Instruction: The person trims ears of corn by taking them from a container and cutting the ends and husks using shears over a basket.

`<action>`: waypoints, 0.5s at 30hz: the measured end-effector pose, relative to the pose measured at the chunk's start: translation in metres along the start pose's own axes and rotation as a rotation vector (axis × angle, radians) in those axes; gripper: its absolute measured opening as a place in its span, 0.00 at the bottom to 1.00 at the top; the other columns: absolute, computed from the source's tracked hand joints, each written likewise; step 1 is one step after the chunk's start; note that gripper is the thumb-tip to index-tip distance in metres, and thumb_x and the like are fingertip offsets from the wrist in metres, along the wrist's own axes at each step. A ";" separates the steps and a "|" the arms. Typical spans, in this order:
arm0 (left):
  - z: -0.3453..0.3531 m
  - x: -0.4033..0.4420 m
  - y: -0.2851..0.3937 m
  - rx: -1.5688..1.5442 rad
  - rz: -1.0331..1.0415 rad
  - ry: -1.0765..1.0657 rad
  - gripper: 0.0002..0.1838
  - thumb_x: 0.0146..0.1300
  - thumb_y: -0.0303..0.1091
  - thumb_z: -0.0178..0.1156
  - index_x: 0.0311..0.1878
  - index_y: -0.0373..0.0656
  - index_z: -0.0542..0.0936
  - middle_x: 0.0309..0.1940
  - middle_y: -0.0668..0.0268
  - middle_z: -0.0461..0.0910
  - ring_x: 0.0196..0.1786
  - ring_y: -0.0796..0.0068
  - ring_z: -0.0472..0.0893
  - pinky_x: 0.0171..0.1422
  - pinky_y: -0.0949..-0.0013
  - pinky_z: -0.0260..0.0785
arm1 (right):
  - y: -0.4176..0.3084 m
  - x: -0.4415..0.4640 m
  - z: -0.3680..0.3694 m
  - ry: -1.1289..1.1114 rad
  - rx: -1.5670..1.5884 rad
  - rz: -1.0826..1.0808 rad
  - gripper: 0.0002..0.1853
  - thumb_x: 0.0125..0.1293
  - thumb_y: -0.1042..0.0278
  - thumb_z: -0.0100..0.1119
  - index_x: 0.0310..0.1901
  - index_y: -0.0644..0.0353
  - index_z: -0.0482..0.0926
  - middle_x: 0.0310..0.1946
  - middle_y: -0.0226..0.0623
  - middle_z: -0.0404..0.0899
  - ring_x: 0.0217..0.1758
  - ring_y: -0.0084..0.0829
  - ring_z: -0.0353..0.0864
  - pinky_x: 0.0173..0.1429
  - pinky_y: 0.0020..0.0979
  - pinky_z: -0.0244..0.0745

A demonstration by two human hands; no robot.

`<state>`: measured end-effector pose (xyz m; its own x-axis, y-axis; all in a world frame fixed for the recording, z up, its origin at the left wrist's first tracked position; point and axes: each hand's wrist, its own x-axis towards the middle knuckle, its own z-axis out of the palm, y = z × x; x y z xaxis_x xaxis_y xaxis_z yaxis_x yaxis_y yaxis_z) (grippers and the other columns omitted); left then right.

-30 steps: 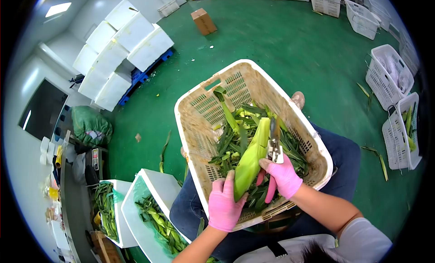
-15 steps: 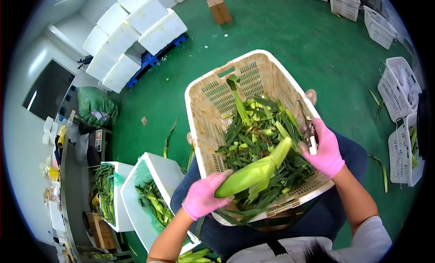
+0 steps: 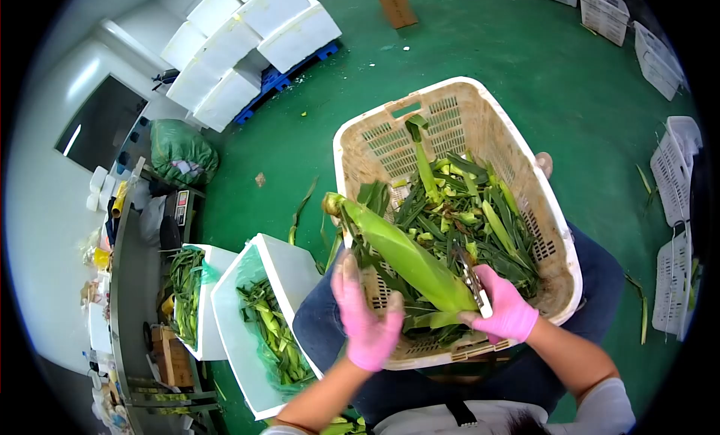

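Note:
A green ear of corn in its husk (image 3: 409, 251) slants across the near left part of a white plastic basket (image 3: 566, 244), its stalk end at upper left. My right hand (image 3: 506, 309) is closed around a metal cutting tool with a white handle (image 3: 472, 276); its thumb and fingers also grip the ear's lower right end. Whether the tool is shears or a knife I cannot tell. My left hand (image 3: 365, 315) is open beside the ear, fingers pointing up and thumb apart. Both hands wear pink gloves. Cut husk leaves and stalk pieces (image 3: 469, 210) lie in the basket.
At left stand two white foam boxes, the nearer foam box (image 3: 281, 274) holding husked corn and leaves. A workbench (image 3: 127, 315) runs along the left wall. Foam boxes (image 3: 225, 52) are stacked on a blue pallet (image 3: 274, 82). White crates (image 3: 671, 277) line the right side.
The ear has swung round: its stalk end now points up and left, its other end is at my right hand. My left hand has let go and opened. The view has shifted left.

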<state>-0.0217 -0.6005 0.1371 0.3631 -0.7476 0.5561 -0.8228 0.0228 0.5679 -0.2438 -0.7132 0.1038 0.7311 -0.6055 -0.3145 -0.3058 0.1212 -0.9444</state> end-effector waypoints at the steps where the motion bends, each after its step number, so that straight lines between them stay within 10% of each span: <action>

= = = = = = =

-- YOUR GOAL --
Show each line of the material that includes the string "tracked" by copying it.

-- YOUR SOLUTION --
`<action>`: waypoints, 0.5s at 30hz: the measured end-effector pose, relative to the pose measured at the chunk's start: translation in metres along the start pose's own axes and rotation as a rotation vector (axis × angle, radians) in those axes; gripper: its absolute measured opening as a place in its span, 0.00 at the bottom to 1.00 at the top; the other columns: absolute, computed from the source's tracked hand joints, each written likewise; step 1 is one step after the chunk's start; note that gripper is the thumb-tip to index-tip distance in metres, and thumb_x and the like are fingertip offsets from the wrist in metres, along the wrist's own axes at each step. A ";" separates the steps and a "|" the arms. Typical spans, in this order:
`<state>`: measured end-effector pose (xyz m; its own x-axis, y-axis; all in a world frame fixed for the recording, z up, its origin at the left wrist's first tracked position; point and axes: each hand's wrist, its own x-axis towards the middle knuckle, its own z-axis out of the palm, y = z × x; x y z xaxis_x xaxis_y xaxis_z yaxis_x yaxis_y yaxis_z) (grippers and the other columns omitted); left then right.

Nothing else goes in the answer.